During migration i have lot of wrong node size problem it show overused space, but on HDD it 500 GB free, after migration end it is easy to fix it or even it fix itself, but it is 2 weeks without ingress
I wonder if my node has enough RAM and if I activate ‘memtbl’.
There are other tasks and services running on my server, so if at any given moment they use more RAM (the other services), I suppose what is stored with memtbl is deleted?
Does this mean that everything has to be rebuilt or put back into ‘memtbl’?

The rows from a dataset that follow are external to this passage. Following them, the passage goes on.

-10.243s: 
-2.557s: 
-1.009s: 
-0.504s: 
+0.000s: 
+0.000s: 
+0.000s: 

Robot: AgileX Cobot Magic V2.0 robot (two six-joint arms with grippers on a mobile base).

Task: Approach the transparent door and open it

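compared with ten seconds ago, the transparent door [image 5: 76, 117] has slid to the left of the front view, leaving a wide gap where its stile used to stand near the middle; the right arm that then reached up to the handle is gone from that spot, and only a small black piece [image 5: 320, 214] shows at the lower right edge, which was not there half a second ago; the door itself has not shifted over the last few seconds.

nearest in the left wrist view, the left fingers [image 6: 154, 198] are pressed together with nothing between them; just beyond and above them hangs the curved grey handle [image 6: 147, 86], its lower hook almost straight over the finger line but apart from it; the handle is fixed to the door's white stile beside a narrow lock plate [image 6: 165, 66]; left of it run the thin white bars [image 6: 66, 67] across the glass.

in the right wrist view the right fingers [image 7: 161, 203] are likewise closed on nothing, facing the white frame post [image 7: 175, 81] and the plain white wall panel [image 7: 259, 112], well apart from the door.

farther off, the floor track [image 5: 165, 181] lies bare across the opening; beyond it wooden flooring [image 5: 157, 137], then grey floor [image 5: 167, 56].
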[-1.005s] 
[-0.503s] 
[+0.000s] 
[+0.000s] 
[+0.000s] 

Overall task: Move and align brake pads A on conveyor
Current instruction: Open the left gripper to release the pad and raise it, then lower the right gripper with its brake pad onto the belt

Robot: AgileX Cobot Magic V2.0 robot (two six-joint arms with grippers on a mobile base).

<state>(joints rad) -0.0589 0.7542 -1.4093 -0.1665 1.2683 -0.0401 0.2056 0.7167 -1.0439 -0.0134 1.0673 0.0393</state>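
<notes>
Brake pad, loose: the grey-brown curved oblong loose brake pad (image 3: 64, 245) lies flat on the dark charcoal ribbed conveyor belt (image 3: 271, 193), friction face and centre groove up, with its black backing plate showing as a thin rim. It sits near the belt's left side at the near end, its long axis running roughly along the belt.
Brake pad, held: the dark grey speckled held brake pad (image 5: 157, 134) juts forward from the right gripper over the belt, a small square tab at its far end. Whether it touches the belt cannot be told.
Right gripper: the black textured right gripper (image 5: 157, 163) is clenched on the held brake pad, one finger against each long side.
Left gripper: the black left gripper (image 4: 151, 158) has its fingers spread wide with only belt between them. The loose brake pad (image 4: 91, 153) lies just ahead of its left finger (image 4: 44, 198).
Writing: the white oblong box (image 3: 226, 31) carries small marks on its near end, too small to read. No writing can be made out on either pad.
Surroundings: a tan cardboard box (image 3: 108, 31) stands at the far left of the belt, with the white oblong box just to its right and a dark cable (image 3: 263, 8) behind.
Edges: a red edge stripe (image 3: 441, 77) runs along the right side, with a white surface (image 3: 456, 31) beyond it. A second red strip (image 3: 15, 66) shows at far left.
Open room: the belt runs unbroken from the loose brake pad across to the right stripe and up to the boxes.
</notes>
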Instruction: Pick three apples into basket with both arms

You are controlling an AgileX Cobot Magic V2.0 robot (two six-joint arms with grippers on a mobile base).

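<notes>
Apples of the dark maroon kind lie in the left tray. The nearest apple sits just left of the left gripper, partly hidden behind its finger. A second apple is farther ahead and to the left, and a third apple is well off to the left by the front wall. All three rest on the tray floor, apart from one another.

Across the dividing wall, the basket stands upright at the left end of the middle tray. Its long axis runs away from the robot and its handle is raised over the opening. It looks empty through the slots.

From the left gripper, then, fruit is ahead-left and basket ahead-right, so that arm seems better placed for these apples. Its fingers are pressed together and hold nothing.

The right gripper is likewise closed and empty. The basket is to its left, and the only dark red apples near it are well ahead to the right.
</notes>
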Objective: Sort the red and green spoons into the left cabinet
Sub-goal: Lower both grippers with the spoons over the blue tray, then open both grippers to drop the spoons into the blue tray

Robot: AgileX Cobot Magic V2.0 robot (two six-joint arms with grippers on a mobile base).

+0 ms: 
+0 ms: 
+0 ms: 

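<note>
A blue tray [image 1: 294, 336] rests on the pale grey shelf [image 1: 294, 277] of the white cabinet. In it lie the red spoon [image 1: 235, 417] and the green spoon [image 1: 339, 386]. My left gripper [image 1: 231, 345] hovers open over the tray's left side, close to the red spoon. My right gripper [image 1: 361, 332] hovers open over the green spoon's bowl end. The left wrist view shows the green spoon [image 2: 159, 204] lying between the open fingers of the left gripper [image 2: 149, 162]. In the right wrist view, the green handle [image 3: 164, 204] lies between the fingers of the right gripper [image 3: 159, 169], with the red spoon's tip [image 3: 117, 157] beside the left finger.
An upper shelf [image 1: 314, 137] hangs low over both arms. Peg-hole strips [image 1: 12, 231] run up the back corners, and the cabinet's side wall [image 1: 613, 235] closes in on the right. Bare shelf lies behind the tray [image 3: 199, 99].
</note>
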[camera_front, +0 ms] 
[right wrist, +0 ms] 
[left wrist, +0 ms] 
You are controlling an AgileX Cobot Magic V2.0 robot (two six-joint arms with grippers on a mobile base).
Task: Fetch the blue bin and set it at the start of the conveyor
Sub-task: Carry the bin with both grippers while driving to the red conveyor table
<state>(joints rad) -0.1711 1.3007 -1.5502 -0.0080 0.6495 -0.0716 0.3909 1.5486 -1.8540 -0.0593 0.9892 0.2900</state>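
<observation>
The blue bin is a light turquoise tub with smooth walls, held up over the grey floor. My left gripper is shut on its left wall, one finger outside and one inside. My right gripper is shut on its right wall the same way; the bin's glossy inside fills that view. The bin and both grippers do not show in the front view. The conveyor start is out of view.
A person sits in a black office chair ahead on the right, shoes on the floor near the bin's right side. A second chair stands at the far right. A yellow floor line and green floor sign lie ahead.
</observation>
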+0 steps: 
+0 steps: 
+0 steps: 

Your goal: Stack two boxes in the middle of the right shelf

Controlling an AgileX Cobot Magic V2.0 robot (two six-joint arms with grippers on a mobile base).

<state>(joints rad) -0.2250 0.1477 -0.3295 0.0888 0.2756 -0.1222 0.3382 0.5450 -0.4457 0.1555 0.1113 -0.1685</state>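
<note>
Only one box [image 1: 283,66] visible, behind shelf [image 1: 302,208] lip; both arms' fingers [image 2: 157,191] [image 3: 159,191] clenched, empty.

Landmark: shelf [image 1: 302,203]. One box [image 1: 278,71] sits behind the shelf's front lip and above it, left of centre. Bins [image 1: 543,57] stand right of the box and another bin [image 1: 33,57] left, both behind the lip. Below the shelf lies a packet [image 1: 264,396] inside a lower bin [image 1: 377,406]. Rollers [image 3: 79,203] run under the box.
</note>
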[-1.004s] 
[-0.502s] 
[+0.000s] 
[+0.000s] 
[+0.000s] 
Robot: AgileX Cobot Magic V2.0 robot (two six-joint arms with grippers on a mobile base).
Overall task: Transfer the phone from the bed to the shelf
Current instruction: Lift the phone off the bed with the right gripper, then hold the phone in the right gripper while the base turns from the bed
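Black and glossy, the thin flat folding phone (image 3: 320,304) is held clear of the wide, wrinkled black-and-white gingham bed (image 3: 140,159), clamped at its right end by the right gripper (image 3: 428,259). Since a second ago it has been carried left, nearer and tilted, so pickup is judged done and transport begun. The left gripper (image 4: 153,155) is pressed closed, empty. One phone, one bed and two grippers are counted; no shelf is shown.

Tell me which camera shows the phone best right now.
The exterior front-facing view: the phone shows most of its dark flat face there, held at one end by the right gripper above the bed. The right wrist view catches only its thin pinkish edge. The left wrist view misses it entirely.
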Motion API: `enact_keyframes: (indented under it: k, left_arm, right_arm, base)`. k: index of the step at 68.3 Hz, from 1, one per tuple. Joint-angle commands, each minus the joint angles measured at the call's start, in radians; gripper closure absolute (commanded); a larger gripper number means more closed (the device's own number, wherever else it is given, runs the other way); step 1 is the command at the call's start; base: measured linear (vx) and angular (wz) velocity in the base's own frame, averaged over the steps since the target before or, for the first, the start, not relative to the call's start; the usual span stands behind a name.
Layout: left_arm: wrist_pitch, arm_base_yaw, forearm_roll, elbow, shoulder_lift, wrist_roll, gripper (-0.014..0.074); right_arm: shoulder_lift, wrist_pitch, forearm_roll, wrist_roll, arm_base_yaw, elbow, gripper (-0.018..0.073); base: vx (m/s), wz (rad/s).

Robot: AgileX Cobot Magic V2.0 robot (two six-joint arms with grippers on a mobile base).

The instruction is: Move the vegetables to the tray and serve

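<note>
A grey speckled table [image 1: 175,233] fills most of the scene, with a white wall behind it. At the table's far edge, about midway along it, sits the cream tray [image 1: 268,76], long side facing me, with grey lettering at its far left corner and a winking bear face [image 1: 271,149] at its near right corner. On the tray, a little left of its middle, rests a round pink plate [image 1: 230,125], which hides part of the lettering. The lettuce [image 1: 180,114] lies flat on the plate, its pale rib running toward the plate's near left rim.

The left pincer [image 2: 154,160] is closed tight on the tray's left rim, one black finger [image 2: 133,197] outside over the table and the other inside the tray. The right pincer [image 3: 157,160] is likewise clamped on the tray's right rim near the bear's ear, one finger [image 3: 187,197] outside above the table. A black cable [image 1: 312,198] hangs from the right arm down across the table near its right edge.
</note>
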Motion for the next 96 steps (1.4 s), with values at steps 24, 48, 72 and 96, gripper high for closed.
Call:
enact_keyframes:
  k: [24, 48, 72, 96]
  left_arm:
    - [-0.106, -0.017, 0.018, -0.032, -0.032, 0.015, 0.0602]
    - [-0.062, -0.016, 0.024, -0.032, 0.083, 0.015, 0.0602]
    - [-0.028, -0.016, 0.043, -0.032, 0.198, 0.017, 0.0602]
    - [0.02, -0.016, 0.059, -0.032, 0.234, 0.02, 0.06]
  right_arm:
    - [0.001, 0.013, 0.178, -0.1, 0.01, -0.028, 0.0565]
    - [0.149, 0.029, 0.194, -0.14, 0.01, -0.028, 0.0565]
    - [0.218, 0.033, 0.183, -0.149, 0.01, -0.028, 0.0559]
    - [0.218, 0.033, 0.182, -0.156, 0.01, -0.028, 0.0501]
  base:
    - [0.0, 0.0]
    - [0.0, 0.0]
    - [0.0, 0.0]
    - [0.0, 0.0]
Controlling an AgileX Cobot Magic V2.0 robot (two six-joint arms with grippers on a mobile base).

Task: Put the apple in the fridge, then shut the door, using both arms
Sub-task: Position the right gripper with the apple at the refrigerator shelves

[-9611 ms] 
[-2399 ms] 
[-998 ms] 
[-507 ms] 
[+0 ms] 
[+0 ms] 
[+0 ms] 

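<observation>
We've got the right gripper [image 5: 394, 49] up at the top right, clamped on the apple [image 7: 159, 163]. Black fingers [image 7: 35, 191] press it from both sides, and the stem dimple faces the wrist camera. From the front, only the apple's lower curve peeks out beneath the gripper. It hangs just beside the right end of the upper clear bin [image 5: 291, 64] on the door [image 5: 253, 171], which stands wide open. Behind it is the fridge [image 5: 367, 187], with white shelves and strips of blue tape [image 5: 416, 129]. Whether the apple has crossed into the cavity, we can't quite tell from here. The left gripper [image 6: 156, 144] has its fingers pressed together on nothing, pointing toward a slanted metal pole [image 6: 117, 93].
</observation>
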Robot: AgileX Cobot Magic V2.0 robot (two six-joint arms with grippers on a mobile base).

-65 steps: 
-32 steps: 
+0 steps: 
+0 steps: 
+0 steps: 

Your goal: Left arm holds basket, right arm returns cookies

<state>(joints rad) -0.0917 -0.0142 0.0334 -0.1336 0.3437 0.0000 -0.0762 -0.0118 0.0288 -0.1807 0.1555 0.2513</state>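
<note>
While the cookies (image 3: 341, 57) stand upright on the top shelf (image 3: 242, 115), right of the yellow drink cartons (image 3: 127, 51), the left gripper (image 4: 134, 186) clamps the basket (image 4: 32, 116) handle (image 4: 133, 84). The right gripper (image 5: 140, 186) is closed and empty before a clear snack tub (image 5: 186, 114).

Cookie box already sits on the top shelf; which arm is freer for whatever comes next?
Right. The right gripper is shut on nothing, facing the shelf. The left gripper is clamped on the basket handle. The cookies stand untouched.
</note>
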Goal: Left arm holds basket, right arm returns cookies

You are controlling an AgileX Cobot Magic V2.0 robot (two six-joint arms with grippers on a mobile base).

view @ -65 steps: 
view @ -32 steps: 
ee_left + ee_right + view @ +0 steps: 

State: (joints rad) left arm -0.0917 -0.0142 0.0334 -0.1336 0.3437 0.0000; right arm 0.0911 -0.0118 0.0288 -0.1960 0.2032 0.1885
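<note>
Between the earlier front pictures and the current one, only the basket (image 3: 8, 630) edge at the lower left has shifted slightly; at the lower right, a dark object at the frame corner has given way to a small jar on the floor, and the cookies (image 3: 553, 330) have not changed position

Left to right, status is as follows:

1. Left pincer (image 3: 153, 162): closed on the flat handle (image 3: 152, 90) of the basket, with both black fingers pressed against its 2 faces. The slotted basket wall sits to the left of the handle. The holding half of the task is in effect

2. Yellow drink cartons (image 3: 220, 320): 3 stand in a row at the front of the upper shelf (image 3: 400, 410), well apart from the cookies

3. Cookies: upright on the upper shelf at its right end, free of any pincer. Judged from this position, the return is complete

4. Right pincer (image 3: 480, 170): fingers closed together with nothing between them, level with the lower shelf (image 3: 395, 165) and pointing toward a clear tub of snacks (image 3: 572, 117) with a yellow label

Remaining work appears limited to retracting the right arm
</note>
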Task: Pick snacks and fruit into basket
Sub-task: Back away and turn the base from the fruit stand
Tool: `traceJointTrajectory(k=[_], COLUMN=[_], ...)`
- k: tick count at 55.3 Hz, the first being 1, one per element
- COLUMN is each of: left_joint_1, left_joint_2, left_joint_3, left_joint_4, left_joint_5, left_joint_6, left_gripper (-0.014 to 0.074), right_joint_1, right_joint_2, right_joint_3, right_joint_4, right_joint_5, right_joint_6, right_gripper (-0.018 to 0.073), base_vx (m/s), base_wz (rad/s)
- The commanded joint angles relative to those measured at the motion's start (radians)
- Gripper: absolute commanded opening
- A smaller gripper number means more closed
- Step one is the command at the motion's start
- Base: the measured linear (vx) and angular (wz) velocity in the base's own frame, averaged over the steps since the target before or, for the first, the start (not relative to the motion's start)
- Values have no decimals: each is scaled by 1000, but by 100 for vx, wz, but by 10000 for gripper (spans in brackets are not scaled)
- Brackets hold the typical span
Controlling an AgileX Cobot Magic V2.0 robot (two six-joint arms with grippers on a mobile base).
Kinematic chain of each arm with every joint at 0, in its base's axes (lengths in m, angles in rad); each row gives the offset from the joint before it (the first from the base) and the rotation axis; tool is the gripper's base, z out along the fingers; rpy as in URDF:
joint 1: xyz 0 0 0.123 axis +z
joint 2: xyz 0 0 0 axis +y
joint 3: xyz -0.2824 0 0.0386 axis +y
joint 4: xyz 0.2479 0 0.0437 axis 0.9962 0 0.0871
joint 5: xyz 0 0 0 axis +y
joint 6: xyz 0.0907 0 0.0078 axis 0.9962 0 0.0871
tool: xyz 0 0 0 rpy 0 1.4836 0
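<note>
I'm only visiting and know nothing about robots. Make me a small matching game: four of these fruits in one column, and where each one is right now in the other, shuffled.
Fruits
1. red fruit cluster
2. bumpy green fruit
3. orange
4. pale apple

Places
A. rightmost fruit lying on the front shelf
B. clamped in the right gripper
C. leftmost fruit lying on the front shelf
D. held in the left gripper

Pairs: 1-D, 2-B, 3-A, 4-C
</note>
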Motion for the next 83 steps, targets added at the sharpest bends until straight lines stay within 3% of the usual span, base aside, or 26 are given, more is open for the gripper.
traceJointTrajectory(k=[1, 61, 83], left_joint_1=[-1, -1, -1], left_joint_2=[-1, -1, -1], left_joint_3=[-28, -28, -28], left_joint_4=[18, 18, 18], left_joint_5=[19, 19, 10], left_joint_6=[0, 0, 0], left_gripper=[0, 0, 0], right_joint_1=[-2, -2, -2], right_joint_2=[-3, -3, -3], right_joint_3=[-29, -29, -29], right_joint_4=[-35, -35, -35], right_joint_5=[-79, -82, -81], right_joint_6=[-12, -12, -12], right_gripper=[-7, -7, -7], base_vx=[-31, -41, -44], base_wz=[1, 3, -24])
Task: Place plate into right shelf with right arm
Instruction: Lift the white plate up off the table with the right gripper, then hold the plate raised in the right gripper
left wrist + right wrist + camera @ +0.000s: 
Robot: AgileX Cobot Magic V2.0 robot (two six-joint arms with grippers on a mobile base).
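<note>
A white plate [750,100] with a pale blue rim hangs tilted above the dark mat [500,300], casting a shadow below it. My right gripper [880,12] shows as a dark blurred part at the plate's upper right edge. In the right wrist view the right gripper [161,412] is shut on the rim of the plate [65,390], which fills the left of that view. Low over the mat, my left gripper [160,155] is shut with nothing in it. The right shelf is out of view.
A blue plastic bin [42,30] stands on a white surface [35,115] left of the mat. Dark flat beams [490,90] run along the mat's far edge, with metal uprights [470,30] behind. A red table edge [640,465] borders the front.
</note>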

How does this work? Is it done gradually? Are there parts that remain in the RAM, those that are read more often?
Wouldn’t it be more useful to write what is in the RAM to the hard drive and thus use a hybrid system that writes to the RAM and, if there is not enough RAM available, switches to using hashtbl? if this is not the case.
memtbl is a confusing name, it’s not in-memory only. It’s a hybrid system, where you have an on-disk structure, and an in-memory index. The disk structure is more sequential, as the in-memory structure works like an index, and can help to find the interesting part of the persisted data.
On the other hand hashtbl is more like a fully persisted version, which means for each update a disk seek is required to the right place. (also: same bytes can be rewritten multiple times, which is less SSD friendly on paper. We monitor our SSD, and didn’t notice any problem or quick degradation so far).
So now we are building systems for storagenodes?
SSD, RAM, filesystem optimisations… isn’t suppose to be run on what we have, on the daily used systems for usual activity?